The Garden of Ruin really can be for anyone. There’s not too much romance in it. So both genders can enjoy it. It’s clean and wholesome so even younger teens can enjoy it, while also being entertaining to young adults as well. I think my book also has an edge because I’m not trying to push a leftist agenda hidden between the pages, nor do I feel like I’m recycling a best selling book either.

  1. What are you working on now? Do you have an upcoming book in The Rose Master series?

It’s embarrassing but my writing life has been very sad this past year. I got sick with Lyme back in December and am still sick with it so it has been hard. One thing I did work on was plotting. I plotted about two full novels in great detail and then wrote shorter plots for several other stories. Now I’m currently writing a short story to get back into the groove and from there I plan on writing the second book in The Rose Master series, titled, The Garden of Doom. I’m actually really excited because I just purchased the cover work for it, hoping it will motivate me.

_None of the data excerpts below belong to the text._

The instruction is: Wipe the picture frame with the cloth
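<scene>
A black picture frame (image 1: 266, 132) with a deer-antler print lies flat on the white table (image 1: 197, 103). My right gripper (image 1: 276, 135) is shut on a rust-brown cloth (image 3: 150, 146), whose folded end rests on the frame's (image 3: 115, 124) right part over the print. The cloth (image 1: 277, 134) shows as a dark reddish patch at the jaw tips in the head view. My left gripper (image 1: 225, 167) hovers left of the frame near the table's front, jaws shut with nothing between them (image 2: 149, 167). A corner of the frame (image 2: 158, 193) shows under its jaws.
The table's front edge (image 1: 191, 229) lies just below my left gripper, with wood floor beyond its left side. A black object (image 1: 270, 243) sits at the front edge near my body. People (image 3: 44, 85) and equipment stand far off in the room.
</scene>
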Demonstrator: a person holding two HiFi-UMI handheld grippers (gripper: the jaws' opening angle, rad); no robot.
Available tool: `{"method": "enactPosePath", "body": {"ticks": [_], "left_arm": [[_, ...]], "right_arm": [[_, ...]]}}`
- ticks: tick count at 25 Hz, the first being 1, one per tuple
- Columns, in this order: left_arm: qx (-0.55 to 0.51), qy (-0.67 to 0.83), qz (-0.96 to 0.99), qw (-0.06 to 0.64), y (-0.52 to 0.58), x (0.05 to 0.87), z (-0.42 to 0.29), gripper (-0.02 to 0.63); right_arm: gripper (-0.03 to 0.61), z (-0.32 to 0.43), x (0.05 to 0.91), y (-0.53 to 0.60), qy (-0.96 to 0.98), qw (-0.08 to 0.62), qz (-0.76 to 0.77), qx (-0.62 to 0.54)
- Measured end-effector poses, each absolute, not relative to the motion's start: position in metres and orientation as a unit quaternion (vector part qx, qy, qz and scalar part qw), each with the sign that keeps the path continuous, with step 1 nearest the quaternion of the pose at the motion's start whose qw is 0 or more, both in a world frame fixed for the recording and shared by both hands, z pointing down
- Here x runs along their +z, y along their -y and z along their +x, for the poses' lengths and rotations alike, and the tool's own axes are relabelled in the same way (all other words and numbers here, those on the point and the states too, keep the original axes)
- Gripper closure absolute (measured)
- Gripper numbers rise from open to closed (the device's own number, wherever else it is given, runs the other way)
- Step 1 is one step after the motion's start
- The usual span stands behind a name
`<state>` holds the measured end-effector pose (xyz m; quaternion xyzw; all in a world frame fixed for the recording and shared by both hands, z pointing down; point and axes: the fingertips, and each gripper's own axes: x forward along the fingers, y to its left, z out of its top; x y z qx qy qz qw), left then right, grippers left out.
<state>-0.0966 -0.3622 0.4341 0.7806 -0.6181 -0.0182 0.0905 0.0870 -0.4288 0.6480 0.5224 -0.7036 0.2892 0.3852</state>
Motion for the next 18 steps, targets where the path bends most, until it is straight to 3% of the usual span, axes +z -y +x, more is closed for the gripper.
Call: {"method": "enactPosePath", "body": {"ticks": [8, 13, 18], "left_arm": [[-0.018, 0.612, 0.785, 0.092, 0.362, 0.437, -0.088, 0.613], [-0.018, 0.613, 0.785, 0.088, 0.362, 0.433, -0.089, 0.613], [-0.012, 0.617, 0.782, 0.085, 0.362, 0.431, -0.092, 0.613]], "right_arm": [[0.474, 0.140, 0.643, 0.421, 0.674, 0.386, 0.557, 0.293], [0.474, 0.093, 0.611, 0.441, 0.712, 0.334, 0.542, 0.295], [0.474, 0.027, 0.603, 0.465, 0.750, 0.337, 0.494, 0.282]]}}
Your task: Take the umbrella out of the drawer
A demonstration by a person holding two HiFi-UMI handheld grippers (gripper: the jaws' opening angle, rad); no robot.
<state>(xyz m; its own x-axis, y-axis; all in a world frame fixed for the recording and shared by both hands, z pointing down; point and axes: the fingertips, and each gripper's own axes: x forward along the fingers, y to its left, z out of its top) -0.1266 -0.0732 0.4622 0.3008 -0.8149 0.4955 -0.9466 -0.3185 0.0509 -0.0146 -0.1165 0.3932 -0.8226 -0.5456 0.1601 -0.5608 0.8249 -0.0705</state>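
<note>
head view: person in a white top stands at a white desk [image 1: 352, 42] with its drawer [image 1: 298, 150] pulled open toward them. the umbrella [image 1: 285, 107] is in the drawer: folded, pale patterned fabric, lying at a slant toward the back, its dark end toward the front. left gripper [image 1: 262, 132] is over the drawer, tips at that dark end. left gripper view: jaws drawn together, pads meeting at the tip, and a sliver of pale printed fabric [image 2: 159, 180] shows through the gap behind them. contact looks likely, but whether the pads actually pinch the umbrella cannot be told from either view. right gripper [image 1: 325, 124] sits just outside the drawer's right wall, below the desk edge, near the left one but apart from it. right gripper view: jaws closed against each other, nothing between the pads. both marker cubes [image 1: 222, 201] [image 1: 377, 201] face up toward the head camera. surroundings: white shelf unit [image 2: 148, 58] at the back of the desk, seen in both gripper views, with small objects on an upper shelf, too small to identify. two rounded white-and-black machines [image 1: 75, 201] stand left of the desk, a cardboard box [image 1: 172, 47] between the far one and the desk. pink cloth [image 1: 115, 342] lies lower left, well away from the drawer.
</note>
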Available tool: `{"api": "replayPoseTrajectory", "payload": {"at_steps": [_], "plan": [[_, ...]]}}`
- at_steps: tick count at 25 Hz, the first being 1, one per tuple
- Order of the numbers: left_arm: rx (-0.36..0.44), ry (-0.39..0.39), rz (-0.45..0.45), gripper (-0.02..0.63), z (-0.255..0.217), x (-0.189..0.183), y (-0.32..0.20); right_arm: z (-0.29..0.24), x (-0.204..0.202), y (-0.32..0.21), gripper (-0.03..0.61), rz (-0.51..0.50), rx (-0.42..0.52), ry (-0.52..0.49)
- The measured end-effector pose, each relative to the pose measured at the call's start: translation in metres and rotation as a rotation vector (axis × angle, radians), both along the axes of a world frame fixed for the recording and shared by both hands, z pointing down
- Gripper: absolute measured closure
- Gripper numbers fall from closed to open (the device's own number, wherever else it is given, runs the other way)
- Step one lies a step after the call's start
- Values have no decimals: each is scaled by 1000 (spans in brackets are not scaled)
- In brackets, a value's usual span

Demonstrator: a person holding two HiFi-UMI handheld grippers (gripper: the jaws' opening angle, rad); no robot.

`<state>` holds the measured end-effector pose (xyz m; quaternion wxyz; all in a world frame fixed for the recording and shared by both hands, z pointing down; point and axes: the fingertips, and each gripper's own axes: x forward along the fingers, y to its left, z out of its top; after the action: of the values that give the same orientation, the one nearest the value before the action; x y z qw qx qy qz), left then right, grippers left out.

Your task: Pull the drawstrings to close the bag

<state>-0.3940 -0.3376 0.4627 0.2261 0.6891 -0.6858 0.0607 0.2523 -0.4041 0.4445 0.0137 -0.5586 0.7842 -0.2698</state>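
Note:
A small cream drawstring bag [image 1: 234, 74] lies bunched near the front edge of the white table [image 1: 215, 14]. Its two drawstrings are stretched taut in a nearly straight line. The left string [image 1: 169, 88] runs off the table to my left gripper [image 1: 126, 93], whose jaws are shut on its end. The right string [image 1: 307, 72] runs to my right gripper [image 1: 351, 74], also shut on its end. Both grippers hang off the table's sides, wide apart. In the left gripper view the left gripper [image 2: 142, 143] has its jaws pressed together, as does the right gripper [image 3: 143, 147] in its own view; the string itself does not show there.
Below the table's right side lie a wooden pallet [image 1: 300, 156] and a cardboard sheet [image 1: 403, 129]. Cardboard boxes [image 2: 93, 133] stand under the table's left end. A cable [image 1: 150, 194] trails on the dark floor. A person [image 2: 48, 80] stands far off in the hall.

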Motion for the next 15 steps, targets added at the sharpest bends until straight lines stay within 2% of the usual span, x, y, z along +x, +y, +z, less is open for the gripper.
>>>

  1. Is there a book or concept you have in your head that isn’t really “ready” to be born yet? Is there something you think is so good you have to improve as a writer before you touch it, or do you write the ideas as they come to you?

Probably rewriting my first novel and working on any type of WW2 novel, as I only have a basic understanding of that and I feel like to do the novel right, I would need to heavily research things.

  1. What inspires you?

Small little known historical events. I always try to incorporate them into my novels. These are the things that aren’t well known. For example, my short story, The Sea of Ghosts, is written about a shipwreck in Bermuda. There are only two online article about it. I like to find events like these and twist them into a story.